Segundo Soraia Lanzelotti, a maioria dos presos possui ensino fundamental incompleto e pouca informação sobre saúde, alimentação e condições de higiene. O atendimento também serve para quebrar algumas crendices que eles carregam.

“Há pessoas que nunca passaram no médico na vida, a não ser em pronto-socorro, e nunca fizeram um exame. Eles têm várias crendices como ‘se eu comer isso, vou ter doença de pele’, ‘cadeia é um lugar sujo, então vou tomar banho com sabão de coco'”, afirma.
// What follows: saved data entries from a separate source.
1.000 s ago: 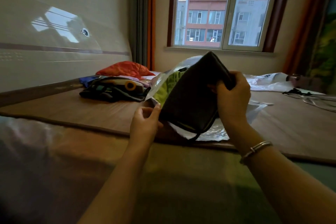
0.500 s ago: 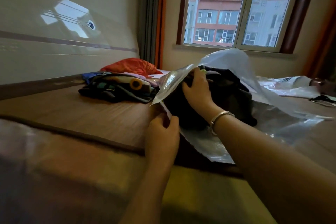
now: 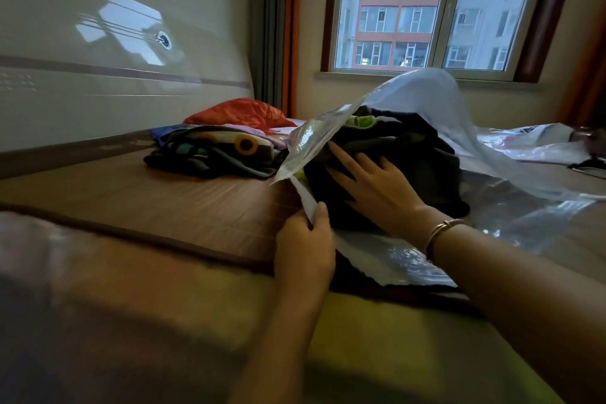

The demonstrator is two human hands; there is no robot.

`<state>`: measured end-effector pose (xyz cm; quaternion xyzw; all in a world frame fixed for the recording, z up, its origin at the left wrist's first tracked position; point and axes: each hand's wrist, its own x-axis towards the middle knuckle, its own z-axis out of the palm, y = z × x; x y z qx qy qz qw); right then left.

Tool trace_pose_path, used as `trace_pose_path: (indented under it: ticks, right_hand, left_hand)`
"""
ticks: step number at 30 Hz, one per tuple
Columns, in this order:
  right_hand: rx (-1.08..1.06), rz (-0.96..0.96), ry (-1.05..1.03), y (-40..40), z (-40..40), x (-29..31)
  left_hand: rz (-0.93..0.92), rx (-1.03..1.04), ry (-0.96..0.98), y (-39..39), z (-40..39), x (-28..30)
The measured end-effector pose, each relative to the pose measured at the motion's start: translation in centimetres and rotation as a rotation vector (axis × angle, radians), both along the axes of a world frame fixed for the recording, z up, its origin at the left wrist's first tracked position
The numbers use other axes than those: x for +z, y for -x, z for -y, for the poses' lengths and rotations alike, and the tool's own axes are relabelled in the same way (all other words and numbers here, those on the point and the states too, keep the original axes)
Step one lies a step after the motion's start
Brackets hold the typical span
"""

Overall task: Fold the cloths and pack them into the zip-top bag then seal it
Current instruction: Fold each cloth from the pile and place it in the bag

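A large clear zip-top bag [image 3: 429, 98] lies open on the bed mat, its top flap raised. Inside it sits a folded dark cloth [image 3: 423, 157] on top of a green cloth [image 3: 362, 121]. My left hand [image 3: 305, 243] pinches the bag's lower edge at its mouth. My right hand [image 3: 373, 184], with a bracelet on the wrist, reaches into the bag and presses flat with spread fingers on the dark cloth.
A pile of unfolded cloths [image 3: 213, 154], dark, blue and patterned, lies left of the bag with a red cloth [image 3: 242, 111] behind it. A second plastic bag [image 3: 531, 141] lies at the right. The brown bed mat [image 3: 147, 203] spreads in front; the wall stands left.
The dark cloth, held up with both hands a second ago, now lies inside the bag. My right hand went from gripping it to pressing it flat; my left hand took the bag's edge.
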<state>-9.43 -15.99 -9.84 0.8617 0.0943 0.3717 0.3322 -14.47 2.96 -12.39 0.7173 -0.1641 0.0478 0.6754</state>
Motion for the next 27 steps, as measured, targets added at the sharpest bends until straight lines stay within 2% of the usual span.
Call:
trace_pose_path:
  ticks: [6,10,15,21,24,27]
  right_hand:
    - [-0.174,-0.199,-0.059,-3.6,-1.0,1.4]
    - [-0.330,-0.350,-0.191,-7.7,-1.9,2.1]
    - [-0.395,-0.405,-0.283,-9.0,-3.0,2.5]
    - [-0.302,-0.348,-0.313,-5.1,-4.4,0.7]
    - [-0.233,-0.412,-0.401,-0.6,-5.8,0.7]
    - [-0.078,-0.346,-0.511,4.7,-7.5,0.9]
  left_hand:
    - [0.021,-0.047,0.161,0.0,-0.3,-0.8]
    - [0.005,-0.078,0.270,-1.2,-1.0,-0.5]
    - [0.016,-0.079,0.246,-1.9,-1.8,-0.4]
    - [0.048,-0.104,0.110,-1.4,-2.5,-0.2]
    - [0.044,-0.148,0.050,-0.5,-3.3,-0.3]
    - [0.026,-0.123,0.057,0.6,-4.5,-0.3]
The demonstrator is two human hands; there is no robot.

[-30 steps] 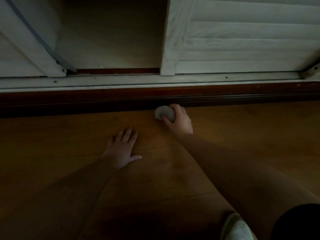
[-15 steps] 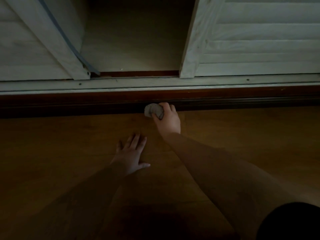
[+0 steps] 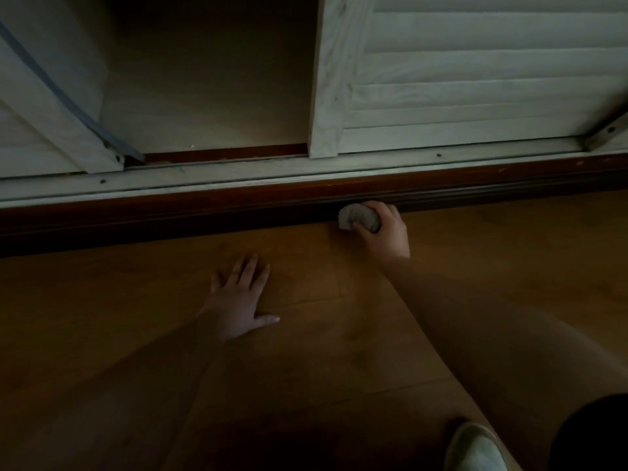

De acordo com Maria Cristina Coimbra Lages Balestrin de Andrade, coordenadora do Programa Saúde Digital Paulista da Secretaria de Estado da Saúde, para viabilizar o projeto, foi necessário implantar o prontuário eletrônico nas unidades.

Pelo Tele SAP, das 180 unidades prisionais, 68 ofertam consultas de atenção básica e 63 de especialidade (não necessariamente são as mesmas).

De junho de 2024 até 27 de agosto de 2025, foram realizados 32.530 atendimentos de atenção básica para 22.539 pacientes com 88% de resolutividade.

Na atenção especializada, no mesmo período, foram 3.685 atendimentos para 3.085 privados de liberdade –24,4% em psiquiatria, 18,8% em ortopedia, 10,5% em cardiologia, 9% em endocrinologia, 8,9% em infectologia, 7,6% em neurologia e 7,4% em gastroenterologia (demandas de maior procura). A taxa de resolutividade nas especialidades é de 86%.

Apesar de o projeto ser limitado, há a expectativa de incorporar, até o início de 2026, exames que possam ser feitos nas próprias unidades prisionais. O objetivo é que o Tele SAP se transforme em um programa dentro da saúde digital, segundo Maria Cristina.